That's what a bunch of angry Wall Streeters, who unsuccessfully sunk millions into defeating Obama, would like you to believe, anyway. The truth is a bit more complicated.
The Dow Jones Industrial Average closed Wednesday down 312.95 points, or nearly 2.4 percent, its worst selloff of the year. It closed below 13,000 for the first time in three months. The Standard & Poor's 500-stock index also tumbled 2.4 percent, and the tech-heavy Nasdaq composite index fell nearly 2.5 percent.
Throughout the election, Wall Street types took to CNBC to sound the dour warnings that a second Obama term would immediately cause all of your money to catch on fire, because of how much Obama hates business or something. Wednesday's bloodbath would seem to be their most apocalyptic warnings come to life.
There are just a few problems with their theory.
For one thing, Obama was the perpetual favorite throughout the election, with his odds on the prediction market Intrade never dropping below 50 percent all year. He consistently led in the polls of key swing states like Ohio and was very seldom behind in measures of the national popular vote. Meanwhile, his challenger, Mitt Romney, spent much of the election shooting himself in the foot. Despite all of these signs of Obama's impending re-election, stocks managed to rally throughout the year, with the Dow up 6 percent since the end of 2012, even with Wednesday's loss.
What's more, the Dow posted a huge, 1 percent gain, on election day, when Obama's Intrade odds were at 70 percent or better and number-crunchers such as Nate Silver and Mark Blumenthal were calling Obama a 90-percent lock for re-election.
Are there some effects of Obama's re-election in the market? Probably, yes. Many investors are only just now waking up to the possibility that he will push fiscal-cliff negotiations to the limit, because he has the leverage to do so.
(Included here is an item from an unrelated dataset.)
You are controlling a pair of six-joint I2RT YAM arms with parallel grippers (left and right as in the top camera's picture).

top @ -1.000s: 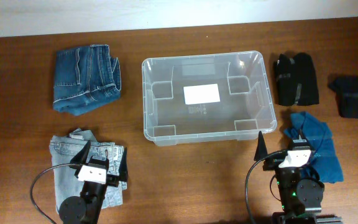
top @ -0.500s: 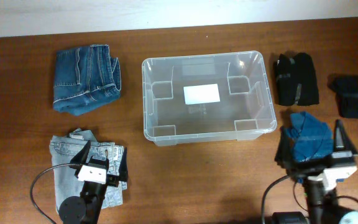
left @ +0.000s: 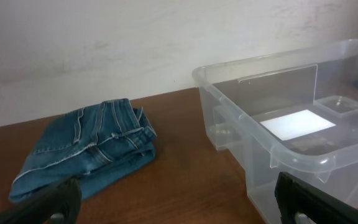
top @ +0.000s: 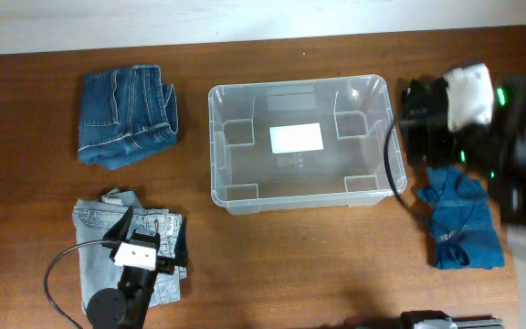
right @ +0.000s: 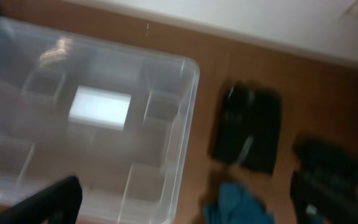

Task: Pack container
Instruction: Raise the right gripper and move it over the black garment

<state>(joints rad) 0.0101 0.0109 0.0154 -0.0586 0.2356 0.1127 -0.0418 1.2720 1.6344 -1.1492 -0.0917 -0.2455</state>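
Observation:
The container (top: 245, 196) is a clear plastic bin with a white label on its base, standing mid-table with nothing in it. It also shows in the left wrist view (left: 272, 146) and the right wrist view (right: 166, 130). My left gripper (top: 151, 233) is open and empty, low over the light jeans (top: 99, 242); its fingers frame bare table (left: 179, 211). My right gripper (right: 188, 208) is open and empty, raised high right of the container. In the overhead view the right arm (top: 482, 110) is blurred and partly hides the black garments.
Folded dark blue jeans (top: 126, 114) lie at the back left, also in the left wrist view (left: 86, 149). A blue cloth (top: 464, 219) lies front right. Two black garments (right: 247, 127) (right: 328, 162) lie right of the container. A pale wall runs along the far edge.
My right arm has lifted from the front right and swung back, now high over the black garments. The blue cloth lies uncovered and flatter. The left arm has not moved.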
The banking sector is taking a beating today, not only because of its exposure to the European economy, but also because Obama's re-election, and Elizabeth Warren's election to the Senate, means the Dodd-Frank financial reform law, and the hated Volcker Rule limiting proprietary trading, are a done deal.
But it is crazy talk to pin one day's market swoon entirely on an Obama re-election.
In any event, even if this is all just a Wall Street tantrum over their guy losing the election, we have seen this movie before, and we know it usually has a happy ending. The Dow collapsed 468 points on the day after Obama's election in 2008, notes the Wall Street Journal's MarketBeat blog. It went on to virtually double in value in the four years of his first term.
In other words, Wall Street will get over it.